What Happens To The Money Withheld From My Benefits If I Earn Too Much?

Jun 23 2020 - 3:43pm

I turn 62 in a few weeks and am retired and am contemplating filing for SS. I work part time and will make a bit more, say $6000, than I can make without it affecting my social security. If I make $6000 more than the allowed amount for 2020 and therefore have a $3000 decrease of social security payments, what happens to that $3000? I thought I read that it gets added back into the calculation at full retirement age but an SSA rep just told me it goes away sort of as a penalty for still working.


If you file for benefits prior to full retirement age (FRA) and some of your benefits are withheld due to the earnings test, your benefit rate would be recalculated effective with the month you reach FRA. What Social Security would do at that time is remove the percentage reduction that was applied for any months that your benefits end up not being paid.

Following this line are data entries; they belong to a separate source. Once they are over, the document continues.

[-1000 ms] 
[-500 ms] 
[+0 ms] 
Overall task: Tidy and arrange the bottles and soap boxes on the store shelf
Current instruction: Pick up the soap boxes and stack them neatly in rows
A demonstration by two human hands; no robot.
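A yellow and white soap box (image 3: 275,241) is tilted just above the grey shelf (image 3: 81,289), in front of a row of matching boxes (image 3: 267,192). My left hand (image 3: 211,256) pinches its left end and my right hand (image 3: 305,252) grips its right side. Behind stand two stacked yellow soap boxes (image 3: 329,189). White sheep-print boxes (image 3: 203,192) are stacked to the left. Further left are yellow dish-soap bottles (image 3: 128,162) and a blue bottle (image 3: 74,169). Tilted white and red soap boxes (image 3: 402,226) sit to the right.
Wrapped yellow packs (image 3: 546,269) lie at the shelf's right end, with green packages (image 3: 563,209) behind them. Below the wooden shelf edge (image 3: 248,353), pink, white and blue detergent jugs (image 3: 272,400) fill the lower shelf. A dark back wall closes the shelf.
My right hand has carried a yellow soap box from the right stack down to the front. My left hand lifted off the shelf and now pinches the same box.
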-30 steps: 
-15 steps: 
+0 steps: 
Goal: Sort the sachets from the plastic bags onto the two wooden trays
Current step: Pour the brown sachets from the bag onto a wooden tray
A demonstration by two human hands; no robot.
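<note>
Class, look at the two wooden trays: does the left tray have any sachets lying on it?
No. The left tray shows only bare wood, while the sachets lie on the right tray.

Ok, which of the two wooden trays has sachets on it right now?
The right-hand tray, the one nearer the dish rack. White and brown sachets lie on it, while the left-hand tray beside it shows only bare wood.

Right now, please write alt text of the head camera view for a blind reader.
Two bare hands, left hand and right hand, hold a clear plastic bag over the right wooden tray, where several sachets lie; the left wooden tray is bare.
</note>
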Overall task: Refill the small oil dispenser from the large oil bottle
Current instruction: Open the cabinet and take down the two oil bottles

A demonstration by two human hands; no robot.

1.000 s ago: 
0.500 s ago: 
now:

For example, say you file at age 62 and your benefit rate is reduced for age by 28%. Then let's say that between age 62 and FRA, 12 months of your benefits ended up being withheld because of your earnings. In that case when you reached FRA the percentage reduction in your benefit rate would be adjusted from 28% to 23%, effective increasing your monthly benefit rate by roughly 5%. Obviously, the amount of the change would vary depending on how many months of your benefits were withheld.